• [The task]: Please retype each record exactly as it stands below.
Available data below:
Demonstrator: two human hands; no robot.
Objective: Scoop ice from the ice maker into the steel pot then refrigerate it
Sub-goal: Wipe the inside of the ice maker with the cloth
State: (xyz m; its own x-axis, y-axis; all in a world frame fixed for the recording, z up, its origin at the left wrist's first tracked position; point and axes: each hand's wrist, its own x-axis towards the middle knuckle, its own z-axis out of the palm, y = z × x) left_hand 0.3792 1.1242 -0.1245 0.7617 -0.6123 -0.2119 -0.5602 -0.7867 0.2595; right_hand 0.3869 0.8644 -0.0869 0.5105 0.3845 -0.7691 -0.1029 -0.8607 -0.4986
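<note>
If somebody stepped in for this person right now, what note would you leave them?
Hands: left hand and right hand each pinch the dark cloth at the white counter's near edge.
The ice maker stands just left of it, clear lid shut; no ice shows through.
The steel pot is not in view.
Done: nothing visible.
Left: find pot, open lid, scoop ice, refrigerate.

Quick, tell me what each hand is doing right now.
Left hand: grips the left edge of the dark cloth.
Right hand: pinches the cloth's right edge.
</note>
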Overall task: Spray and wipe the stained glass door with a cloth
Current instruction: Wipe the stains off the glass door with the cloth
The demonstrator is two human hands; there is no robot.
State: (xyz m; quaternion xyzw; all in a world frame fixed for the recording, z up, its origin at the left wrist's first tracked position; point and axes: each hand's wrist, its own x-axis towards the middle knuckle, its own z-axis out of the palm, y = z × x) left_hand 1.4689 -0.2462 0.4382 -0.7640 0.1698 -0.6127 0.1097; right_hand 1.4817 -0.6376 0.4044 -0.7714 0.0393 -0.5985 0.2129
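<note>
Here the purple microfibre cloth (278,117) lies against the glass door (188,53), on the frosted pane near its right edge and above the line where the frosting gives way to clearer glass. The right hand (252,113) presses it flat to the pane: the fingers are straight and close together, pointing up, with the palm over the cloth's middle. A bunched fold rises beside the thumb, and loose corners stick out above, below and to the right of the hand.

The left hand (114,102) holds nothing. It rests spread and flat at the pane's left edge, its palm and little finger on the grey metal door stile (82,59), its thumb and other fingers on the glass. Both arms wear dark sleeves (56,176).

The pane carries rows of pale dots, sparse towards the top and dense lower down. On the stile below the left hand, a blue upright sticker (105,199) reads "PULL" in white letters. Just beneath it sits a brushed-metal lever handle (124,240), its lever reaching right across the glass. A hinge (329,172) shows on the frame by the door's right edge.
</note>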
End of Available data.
• [Your solution]:
Demonstrator: two human hands; no robot.
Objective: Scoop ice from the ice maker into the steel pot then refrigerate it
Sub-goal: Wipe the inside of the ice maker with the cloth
State: (xyz m; its own x-axis, y-axis; all in a world frame fixed for the recording, z up, its origin at the left wrist's first tracked position; point and axes: each hand's wrist, its own x-axis towards the middle knuckle, its own z-axis out of the palm, y = z × x) left_hand 0.3792 1.1242 -0.1245 0.7617 -0.6123 -0.2119 -0.5602 -0.7867 0.2595; right_hand 0.3869 0.8644 -0.0869 0.5105 0.3845 -0.7691 -0.1029 -0.8607 -0.4986
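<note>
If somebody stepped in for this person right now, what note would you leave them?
Hands: left hand and right hand each pinch the dark cloth at the white counter's near edge.
The ice maker stands just left of it, clear lid shut; no ice shows through.
The steel pot is not in view.
Done: nothing visible.
Left: find pot, open lid, scoop ice, refrigerate.

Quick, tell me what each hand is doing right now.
Left hand: grips the left edge of the dark cloth.
Right hand: pinches the cloth's right edge.
</note>
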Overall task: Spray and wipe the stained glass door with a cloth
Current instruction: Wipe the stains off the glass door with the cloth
The demonstrator is two human hands; there is no robot.
State: (xyz m; quaternion xyzw; all in a world frame fixed for the recording, z up, its origin at the left wrist's first tracked position; point and axes: each hand's wrist, its own x-axis towards the middle knuckle, its own z-axis out of the palm, y = z × x) left_hand 1.4689 -0.2462 0.4382 -0.7640 0.1698 -0.6127 0.1097; right_hand 1.4817 -0.6376 0.4044 -0.7714 0.0393 -0.5985 0.2129
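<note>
Here the purple microfibre cloth (278,117) lies against the glass door (188,53), on the frosted pane near its right edge and above the line where the frosting gives way to clearer glass. The right hand (252,113) presses it flat to the pane: the fingers are straight and close together, pointing up, with the palm over the cloth's middle. A bunched fold rises beside the thumb, and loose corners stick out above, below and to the right of the hand.

The left hand (114,102) holds nothing. It rests spread and flat at the pane's left edge, its palm and little finger on the grey metal door stile (82,59), its thumb and other fingers on the glass. Both arms wear dark sleeves (56,176).

The pane carries rows of pale dots, sparse towards the top and dense lower down. On the stile below the left hand, a blue upright sticker (105,199) reads "PULL" in white letters. Just beneath it sits a brushed-metal lever handle (124,240), its lever reaching right across the glass. A hinge (329,172) shows on the frame by the door's right edge.
</note>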

Nothing further is required for this exercise.